* [Task details]:
Each line of the data below that contains "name" must be copied.

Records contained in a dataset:
------------------------

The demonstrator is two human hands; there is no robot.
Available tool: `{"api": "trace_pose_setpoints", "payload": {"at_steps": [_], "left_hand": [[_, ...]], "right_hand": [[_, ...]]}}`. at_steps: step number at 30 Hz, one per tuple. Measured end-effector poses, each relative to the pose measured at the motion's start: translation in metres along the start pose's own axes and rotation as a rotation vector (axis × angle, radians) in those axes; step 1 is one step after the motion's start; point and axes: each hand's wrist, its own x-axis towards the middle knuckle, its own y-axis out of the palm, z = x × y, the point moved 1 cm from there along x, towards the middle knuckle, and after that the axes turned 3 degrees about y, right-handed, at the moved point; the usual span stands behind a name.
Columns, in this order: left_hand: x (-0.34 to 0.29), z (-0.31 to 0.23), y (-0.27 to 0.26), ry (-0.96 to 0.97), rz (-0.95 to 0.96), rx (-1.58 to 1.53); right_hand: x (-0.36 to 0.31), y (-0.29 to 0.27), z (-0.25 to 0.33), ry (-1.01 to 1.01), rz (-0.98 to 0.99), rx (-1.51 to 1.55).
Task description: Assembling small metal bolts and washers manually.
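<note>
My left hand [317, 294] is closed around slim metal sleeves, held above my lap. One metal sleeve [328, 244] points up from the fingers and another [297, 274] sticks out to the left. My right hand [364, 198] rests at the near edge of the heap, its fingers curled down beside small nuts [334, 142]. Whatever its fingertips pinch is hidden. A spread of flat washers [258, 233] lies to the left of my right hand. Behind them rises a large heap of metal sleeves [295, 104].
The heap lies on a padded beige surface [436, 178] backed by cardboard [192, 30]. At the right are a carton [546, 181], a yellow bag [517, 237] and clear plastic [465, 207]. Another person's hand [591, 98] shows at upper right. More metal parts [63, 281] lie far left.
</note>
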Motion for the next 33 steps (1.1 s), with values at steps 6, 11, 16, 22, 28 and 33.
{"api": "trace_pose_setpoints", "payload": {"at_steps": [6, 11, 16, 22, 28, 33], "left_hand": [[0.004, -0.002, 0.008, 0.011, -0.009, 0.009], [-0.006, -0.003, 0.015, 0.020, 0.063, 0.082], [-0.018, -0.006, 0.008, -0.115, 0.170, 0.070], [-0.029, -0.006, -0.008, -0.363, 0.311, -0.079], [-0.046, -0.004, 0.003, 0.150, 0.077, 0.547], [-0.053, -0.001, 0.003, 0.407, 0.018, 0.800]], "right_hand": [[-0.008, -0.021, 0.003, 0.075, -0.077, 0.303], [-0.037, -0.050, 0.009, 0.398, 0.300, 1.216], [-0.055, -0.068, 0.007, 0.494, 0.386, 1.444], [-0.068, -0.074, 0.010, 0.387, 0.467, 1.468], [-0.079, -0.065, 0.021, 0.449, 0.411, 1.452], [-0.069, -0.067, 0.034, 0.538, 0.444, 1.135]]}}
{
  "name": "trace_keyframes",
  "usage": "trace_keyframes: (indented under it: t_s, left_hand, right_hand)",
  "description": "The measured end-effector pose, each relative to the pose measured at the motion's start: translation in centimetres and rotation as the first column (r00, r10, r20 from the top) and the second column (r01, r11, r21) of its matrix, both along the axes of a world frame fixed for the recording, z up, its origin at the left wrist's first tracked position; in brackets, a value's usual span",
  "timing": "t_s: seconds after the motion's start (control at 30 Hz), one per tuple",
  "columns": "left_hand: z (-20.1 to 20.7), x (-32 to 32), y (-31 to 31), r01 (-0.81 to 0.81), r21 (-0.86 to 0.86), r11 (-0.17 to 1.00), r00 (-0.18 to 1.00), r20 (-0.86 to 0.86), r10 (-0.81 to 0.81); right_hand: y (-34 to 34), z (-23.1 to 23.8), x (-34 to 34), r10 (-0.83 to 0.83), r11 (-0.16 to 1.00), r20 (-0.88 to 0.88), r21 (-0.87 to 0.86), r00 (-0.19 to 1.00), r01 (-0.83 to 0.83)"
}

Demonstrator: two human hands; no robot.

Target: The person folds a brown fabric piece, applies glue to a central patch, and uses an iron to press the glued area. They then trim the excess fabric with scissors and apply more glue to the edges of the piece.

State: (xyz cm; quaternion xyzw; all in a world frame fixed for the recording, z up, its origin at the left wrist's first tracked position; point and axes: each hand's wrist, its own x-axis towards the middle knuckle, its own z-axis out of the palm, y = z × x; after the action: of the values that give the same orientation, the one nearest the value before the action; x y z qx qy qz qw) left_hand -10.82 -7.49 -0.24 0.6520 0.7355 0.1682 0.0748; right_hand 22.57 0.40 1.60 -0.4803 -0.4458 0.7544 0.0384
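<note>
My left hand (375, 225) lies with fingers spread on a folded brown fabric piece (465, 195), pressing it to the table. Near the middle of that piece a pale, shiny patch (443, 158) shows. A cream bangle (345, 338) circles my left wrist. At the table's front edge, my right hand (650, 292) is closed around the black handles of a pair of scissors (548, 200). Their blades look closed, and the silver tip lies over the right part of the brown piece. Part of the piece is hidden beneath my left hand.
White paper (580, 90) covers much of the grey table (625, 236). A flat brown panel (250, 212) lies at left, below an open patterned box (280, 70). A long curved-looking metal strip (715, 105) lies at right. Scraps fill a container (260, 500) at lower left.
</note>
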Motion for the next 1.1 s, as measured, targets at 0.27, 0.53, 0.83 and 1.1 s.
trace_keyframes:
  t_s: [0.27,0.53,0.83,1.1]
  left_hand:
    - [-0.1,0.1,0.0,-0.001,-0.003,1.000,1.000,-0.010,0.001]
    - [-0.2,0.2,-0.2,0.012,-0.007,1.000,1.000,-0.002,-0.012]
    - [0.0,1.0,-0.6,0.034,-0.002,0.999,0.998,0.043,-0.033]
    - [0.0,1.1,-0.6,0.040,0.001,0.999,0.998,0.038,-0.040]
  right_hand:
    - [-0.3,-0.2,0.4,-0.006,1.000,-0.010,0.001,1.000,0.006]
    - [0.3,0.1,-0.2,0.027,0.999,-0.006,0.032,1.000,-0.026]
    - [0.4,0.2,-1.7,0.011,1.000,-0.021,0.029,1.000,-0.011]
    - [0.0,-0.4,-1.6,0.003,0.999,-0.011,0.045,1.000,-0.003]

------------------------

* [Answer box]:
Available tool: `{"api": "trace_pose_setpoints", "payload": {"at_steps": [_], "left_hand": [[_, ...]], "right_hand": [[_, ...]]}}`. at_steps: step number at 30 Hz, one per tuple. Measured end-effector poses, each relative to the pose measured at the motion's start: translation in metres along the start pose's own axes and rotation as a rotation vector (axis × angle, radians) in those axes; step 1 is one step after the motion's start; point and axes: each hand's wrist, its own x-axis towards the middle knuckle, its own y-axis out of the palm, z = x × y, the point moved 1 cm from there along x, towards the middle knuckle, and after that the axes turned 3 degrees about y, right-handed, at the moved point; the usual span stands behind a name.
  "name": "trace_keyframes",

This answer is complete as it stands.